Content of Infringement Notices
The Minister emphasises that a purpose of the Act is to educate the public. This is reflected in the Regulations by requiring Infringement Notices to include a link to an MED website with details of the infringing file sharing regime and account holders' obligations.
Much of the information required for Infringement Notices could be pre-prepared in a standardised format. However, matching the Rights Owner Notice details to an account holder is likely to take a significant proportion of time when preparing Infringement Notices. Infringement Notices must also include a unique notice identifier indicating the notice number and type of notice (whether a detection, warning or enforcement notice). Ongoing costs are likely to be incurred by recording and matching the unique notice identifiers with any future Infringement Notices sent to the account holder.
The Regulations leave it open to IPAPs to choose what form to use for Infringement Notices, and which method to send them by. Email is likely to be more efficient, but all methods may sometimes encounter difficulties in proving that the account holder has received the notice.
The Regulations also prescribe a form for a challenge notice to be used by account holders.

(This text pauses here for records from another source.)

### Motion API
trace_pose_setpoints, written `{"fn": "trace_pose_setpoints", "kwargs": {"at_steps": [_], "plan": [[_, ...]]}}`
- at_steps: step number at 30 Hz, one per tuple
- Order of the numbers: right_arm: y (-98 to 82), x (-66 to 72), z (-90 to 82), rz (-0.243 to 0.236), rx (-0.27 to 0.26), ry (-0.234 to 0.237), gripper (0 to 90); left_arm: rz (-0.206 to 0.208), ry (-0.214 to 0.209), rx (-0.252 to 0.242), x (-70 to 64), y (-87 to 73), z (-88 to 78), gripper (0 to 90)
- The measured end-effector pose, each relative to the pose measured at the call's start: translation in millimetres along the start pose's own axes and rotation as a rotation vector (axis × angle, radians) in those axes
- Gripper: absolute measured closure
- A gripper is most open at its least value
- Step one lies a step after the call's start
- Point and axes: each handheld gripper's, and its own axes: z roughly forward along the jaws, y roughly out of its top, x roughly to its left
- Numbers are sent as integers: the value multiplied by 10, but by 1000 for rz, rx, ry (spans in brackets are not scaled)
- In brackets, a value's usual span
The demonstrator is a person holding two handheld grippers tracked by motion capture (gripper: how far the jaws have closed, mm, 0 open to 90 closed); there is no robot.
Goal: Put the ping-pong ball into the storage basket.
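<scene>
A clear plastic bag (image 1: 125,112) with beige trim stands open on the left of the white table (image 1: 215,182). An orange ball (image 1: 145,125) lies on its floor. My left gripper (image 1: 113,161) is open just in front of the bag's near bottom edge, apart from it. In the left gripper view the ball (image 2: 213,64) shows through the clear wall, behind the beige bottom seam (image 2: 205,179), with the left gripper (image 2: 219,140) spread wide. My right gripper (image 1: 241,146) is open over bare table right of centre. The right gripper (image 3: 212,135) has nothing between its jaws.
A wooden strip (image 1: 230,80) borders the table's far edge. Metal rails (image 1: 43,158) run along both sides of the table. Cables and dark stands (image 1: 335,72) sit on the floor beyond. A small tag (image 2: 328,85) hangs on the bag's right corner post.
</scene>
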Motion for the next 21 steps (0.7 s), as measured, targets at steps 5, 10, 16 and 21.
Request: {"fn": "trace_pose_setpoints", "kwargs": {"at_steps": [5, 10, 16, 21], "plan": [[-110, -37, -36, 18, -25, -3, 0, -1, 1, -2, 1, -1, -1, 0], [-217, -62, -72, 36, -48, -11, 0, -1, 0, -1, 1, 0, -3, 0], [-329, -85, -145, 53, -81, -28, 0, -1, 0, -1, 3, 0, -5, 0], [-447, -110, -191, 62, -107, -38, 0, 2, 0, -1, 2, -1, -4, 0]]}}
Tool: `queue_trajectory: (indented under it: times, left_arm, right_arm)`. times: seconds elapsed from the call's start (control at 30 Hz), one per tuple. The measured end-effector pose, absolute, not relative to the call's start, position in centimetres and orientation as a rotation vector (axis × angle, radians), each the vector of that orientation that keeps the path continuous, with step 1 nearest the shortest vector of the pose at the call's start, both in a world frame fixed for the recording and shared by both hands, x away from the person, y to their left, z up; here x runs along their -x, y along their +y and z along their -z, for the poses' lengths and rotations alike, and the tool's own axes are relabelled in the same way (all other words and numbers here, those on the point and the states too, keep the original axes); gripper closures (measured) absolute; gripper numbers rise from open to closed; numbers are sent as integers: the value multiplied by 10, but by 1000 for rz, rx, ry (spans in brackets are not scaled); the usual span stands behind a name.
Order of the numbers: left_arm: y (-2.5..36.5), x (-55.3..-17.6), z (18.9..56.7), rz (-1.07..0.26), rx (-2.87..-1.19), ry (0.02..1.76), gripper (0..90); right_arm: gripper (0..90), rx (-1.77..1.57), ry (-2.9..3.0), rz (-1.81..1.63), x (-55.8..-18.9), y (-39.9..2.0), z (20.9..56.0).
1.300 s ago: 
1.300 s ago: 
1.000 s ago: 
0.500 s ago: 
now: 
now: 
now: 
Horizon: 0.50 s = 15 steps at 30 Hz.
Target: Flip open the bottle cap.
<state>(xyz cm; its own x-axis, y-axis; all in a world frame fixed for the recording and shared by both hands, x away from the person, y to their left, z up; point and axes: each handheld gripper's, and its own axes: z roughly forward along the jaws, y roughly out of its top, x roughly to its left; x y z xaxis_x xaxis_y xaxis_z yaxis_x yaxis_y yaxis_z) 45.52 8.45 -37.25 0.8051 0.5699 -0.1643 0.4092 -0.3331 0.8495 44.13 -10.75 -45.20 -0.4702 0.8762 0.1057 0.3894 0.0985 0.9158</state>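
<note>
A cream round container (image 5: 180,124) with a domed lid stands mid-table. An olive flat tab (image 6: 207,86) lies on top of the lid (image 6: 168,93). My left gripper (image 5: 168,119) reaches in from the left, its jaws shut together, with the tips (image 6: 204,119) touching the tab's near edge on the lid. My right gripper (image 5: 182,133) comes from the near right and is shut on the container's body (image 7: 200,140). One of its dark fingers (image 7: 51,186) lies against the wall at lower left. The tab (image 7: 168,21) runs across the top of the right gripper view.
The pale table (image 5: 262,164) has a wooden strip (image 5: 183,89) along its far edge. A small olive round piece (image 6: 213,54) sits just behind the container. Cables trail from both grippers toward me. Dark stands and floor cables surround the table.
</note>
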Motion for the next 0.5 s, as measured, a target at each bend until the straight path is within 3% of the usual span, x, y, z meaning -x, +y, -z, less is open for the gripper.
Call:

The filing fee of $25 per Rights Owner Notice appears to take a middle-ground. Given the volume of Rights Owner Notices which may be filed with IPAPs, it is yet to be seen whether the filing fee will undermine the Act's purpose of providing a viable enforcement process for rights owners. Ensuring that rights owners and IPAPs 'tick all the boxes' for the notice process will also be important for implementing the regime efficiently. The impact of the fee on the volume of Rights Owner Notices filed, and therefore Infringement Notices sent to account holders, will also affect the Act's purpose of educating account holders.
Even if the regime provided by the Act is not financially viable, there may be deterrent value by merely having the Act in place, along with the process to enable enforcement of rights owners' rights. The significant publicity (and controversy) around the Act to date may have at least partly achieved its purpose of educating account holders.